If the driver 2 performs an input related to the accident notification history request, the ITS module 100 generates a third service request signal requesting information on the accident notification history to the accident notification service center 12, and sends it to the accident notification service center 12. It is transmitted to the accident notification service center 12. After the second agent 4 transmits information related to the accident notification history to the ITS module 100 , the ITS module 100 outputs the received accident notification history to the driver 2 .

Regarding the log-out 102, the ITS module 100 outputs a user interface related to log-out through the display while the VIN-S software is activated in the driver 2. If the driver 2 inputs log-out, the ITS module 100 terminates the connection with the vehicle ITS-S gateway. After the connection is terminated, the ITS module 100 may output a user interface indicating whether or not the connection is terminated through CAN-S software.

Through this, the driver 2 can request prompt accident notification, dispatch of an ambulance or accident handling vehicle, information on accident notification history, etc. to the service center 10 through a simple input command to the ITS module 100, and accident handling. Vehicle monitoring information may be provided without specific input.

The ITS module 100 receives a DX message from another electronic control device of the vehicle 1 (200).
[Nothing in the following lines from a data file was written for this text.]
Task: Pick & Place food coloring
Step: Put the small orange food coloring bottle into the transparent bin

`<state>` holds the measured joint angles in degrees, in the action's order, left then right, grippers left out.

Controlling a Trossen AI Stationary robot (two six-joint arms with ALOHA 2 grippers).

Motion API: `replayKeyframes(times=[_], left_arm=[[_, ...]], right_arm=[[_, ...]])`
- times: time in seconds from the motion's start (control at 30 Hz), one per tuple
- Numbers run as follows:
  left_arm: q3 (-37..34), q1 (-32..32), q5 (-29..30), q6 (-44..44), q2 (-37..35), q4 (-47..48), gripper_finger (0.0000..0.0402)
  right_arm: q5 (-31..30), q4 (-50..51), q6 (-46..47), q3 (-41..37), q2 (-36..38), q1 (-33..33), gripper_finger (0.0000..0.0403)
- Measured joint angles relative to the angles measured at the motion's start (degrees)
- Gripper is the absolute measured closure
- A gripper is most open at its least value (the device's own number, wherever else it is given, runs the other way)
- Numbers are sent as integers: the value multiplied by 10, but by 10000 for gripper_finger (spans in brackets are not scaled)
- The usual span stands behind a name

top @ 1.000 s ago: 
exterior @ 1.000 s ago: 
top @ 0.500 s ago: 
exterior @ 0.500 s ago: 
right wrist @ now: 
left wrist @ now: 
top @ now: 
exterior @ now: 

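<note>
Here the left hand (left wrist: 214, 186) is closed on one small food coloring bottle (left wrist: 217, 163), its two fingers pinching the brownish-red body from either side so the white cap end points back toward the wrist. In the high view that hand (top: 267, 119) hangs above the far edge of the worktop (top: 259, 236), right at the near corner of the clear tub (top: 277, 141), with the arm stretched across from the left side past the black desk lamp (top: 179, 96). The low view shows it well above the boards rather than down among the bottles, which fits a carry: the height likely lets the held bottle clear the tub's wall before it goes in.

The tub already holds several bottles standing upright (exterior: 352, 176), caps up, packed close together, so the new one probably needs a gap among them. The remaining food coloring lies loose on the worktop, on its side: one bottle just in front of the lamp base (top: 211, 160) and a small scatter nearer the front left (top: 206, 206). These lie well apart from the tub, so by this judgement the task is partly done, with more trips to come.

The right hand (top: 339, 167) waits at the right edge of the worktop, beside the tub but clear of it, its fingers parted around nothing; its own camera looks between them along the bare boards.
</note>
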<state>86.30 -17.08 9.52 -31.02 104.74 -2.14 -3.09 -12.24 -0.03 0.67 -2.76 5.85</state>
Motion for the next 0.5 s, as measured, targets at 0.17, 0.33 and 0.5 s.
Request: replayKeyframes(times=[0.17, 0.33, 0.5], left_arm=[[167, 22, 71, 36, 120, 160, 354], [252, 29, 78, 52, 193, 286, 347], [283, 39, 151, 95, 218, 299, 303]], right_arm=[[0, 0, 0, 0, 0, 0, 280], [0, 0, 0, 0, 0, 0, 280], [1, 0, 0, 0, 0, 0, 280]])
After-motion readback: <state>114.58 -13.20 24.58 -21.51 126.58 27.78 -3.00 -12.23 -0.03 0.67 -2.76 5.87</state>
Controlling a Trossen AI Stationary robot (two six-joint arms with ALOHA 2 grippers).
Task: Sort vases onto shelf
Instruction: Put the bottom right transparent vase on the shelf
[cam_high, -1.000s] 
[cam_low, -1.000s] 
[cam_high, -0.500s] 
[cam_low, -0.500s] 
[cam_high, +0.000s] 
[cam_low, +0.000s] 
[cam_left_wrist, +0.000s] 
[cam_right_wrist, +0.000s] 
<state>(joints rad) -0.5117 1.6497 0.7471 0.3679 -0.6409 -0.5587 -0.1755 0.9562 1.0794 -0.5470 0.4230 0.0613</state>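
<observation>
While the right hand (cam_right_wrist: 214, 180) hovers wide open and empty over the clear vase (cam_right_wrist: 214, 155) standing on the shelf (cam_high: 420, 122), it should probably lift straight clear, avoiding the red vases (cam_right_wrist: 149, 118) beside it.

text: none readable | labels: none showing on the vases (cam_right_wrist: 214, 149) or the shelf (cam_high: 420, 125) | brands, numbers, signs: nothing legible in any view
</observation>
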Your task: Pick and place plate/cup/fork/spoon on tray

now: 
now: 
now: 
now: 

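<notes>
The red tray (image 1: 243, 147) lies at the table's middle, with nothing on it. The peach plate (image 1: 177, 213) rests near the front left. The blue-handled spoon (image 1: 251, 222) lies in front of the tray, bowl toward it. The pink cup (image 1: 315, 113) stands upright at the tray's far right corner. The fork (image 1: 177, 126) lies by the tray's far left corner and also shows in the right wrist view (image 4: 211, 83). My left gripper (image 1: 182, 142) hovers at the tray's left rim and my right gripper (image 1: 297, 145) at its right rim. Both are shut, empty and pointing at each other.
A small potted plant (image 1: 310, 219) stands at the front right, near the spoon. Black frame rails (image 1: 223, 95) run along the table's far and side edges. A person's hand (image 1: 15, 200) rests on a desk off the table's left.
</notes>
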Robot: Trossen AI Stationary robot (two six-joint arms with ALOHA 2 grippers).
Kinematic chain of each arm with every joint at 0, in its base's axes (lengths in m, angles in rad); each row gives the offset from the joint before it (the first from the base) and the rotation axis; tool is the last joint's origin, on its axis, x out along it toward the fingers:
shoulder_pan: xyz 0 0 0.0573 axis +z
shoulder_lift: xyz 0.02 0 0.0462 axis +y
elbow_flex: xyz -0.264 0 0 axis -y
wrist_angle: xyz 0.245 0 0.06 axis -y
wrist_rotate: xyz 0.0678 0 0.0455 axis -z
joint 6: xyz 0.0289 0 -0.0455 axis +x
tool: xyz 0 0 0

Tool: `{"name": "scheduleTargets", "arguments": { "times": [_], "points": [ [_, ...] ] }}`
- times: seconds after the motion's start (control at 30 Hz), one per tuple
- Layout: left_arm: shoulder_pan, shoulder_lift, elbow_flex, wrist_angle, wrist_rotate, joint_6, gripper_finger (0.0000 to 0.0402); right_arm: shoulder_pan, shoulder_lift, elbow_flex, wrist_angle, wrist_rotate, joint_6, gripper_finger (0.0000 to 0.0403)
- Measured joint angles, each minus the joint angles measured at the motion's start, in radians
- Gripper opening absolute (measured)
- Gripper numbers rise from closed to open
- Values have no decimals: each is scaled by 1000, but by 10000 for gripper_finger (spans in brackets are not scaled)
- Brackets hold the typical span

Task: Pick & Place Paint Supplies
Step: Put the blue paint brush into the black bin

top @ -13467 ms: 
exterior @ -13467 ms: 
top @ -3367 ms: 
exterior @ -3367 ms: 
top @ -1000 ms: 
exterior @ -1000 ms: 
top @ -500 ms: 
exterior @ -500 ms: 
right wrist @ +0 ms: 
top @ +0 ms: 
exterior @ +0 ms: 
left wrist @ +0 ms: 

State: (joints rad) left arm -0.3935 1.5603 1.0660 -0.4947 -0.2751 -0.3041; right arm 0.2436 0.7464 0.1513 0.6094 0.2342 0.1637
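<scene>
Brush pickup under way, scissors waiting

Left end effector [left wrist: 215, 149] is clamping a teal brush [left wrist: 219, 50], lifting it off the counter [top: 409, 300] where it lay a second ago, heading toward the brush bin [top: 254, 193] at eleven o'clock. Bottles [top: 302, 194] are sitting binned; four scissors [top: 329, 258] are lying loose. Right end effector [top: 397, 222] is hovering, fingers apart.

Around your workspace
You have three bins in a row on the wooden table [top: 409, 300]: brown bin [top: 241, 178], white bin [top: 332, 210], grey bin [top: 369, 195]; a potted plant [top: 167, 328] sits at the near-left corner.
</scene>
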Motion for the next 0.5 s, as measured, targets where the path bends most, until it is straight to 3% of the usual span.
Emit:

The DX message may include sensor data collected by the electronic control unit by various sensors and data related to an operation controlled by the electronic control unit. The DX message may be transmitted to the ITS module 100 through the vehicle network, but if the vehicle network is unable to communicate due to an accident, it may also be transmitted to the ITS module 100 through the driver's user terminal or wireless communication.

The ITS module 100 outputs a user interface for inducing selection of an accident handling service to the driver (210).

Here, the accident handling service includes at least one of an accident notification, a request for a police car, a request for an ambulance, a request for a tow truck, and a request for an insurance vehicle. The ITS module 100 may induce a driver's selection by outputting an icon or a graphic interface displaying the type of the above-described accident handling service through a display screen.

The ITS module 100 receives input from the driver (220).

If no input is received (No in 220), the ITS module 100 stands by with a screen continuously displaying a user interface leading to selection of an accident handling service.

If the input is received (Yes in 220), the ITS module 100 determines the service center 10 related to the incident handling service and generates a first service request signal (230).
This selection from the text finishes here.